Joel Embiid has played more minutes this season than he did in his previous college and NBA careers combined, and boy is it fucking showing. Before Thursday’s 108-99 loss to the Miami Heat, Embiid told local media, “In a season, you’re going to go through slumps. And I feel like I have been playing bad recently, although the box score might not say it.” He then had one of his worst games of the year, scoring 17 points and committing five fouls in 28 minutes. His offense was even worse than it looked in the box score, as he banged two desperation threes in the last four minutes of the game, including a bank shot with 42 seconds left.
The Sixers have had a great second half—at 35-29 and the six-hole in the East, they’re comfortably in the playoffs, and even have a a decent shot at hosting a first-round series. But their comically weak schedule and Ben Simmons’s excellent play have masked the fact that Embiid has not been himself for a while.
Those five fouls last night were the fourth time Embiid has committed that many in the last seven games, after getting to that number only eight times in the first 46 games of the season. After starting the season with 11- and 18-point games, Embiid hadn’t been under 20 points in consecutive games—until the last three games, where he scored 19, 18, and 17.
Maybe the clearest sign that Embiid’s legs are shot is his free-throw shooting. His ability to reliably sink free throws has been huge for the Sixers. It helps a lot when your 7-foot, 250-pound center gets to the foul line almost nine times a game and makes 77.9 percent of his free throws, which Embiid did through February. In his last six games, though, those numbers have dropped to seven attempts a game and a dreadful 55.8 percent—albeit still better than Markelle Fultz’s entire NBA career.

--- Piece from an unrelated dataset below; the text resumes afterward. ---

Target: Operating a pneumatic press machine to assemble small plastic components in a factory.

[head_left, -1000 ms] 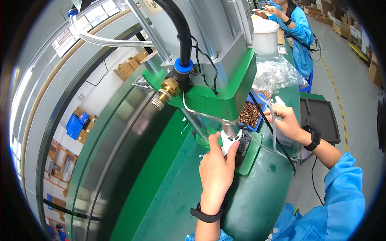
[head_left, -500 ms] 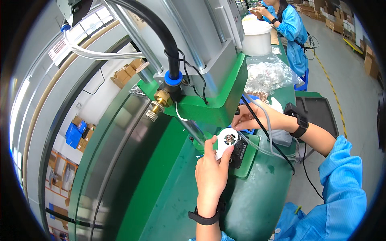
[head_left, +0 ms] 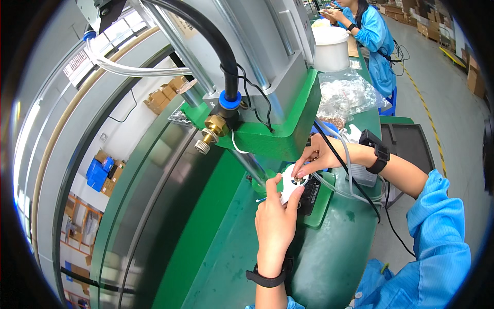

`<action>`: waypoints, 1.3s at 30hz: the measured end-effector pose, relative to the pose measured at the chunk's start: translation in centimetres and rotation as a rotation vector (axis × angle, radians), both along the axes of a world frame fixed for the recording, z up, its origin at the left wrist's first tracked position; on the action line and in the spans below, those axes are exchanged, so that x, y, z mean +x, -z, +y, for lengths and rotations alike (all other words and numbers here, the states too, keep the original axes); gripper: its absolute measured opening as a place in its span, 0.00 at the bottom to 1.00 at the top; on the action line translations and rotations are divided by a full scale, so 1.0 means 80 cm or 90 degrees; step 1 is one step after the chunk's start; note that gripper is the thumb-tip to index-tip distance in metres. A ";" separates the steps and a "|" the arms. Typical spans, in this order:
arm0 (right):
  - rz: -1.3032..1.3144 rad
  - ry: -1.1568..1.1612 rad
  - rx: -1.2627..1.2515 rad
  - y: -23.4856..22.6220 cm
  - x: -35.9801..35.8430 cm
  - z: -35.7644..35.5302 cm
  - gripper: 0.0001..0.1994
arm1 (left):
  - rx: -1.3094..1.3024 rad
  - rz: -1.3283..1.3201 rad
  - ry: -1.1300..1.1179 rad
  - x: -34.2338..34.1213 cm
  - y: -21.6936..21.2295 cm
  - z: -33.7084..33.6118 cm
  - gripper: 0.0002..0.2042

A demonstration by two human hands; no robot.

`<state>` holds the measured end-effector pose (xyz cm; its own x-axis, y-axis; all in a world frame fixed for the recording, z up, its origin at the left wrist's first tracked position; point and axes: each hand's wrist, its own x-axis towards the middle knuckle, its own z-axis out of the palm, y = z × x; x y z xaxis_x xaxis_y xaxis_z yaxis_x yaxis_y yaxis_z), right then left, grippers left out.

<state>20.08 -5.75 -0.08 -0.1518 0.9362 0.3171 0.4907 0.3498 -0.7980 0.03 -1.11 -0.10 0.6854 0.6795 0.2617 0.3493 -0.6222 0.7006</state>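
Observation:
A white plastic housing (head_left: pixel 289 188) with a round head and a narrower tail is held between the thumb and fingers of my left hand (head_left: pixel 274 222). In its round opening a brass-coloured metal centre shows in part. My right hand (head_left: pixel 328 154) reaches over from the right, thumb and fingertips pinched together at that opening. Whatever is between those fingertips is too small to make out. Just behind the housing stands the green base of a press (head_left: pixel 320 206), with a black plate (head_left: pixel 307 198) on it.
Overhead rises the press's green head block (head_left: pixel 278 136) with a brass fitting (head_left: pixel 210 135). Grey and black cables (head_left: pixel 352 180) run by my right wrist. Farther back are clear plastic bags (head_left: pixel 345 95), a white bucket (head_left: pixel 330 49) and a person in blue (head_left: pixel 375 51).
My right hand has moved left and nearer, from beside the housing onto its round opening, partly covering it. My left hand still holds the housing, slightly shifted in view.

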 end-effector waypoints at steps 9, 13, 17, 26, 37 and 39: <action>0.253 0.183 0.027 0.019 0.034 -0.038 0.16 | 0.001 0.006 -0.006 -0.001 0.000 -0.003 0.21; 0.211 0.358 0.136 0.066 0.060 -0.053 0.09 | 0.005 0.004 -0.008 -0.002 0.000 -0.001 0.21; 0.192 0.515 0.275 0.096 0.059 -0.059 0.10 | 0.004 0.014 -0.009 0.001 0.000 -0.004 0.21; 0.010 0.547 0.255 0.094 0.052 -0.064 0.09 | 0.084 0.065 -0.054 0.004 -0.002 -0.017 0.22; 0.019 0.585 0.270 0.089 0.054 -0.080 0.08 | 0.102 0.059 -0.046 0.010 -0.007 -0.028 0.23; 0.027 0.583 0.287 0.082 0.045 -0.070 0.08 | 0.078 0.080 -0.071 0.006 -0.005 -0.025 0.22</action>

Beyond the statistical evidence, the big fella just looks gassed. He’s always been fond of jumpers, but he appears to be settling for them instead of physical confrontations. (Kyle Neubeck of the Philly Voice ran the numbers on that one, and there’s a slight difference: 61.4 percent of his shots have come inside 15 feet the last five games, as opposed to 66.3 on the full season.) Embiid has been the monster at the rim that he usually is, but elsewhere on defense, he’s clearly been slower to rotate and help when needed.
Sixers coach Brett Brown, who finally put Embiid in his first-ever back-to-backs last month, openly admitted it after last night: “Fatigue definitely has a part to say in some of Joel’s performances recently.”
The Sixers have four more back-to-backs remaining on their schedule. Brown should forget about playing Embiid in half of those games.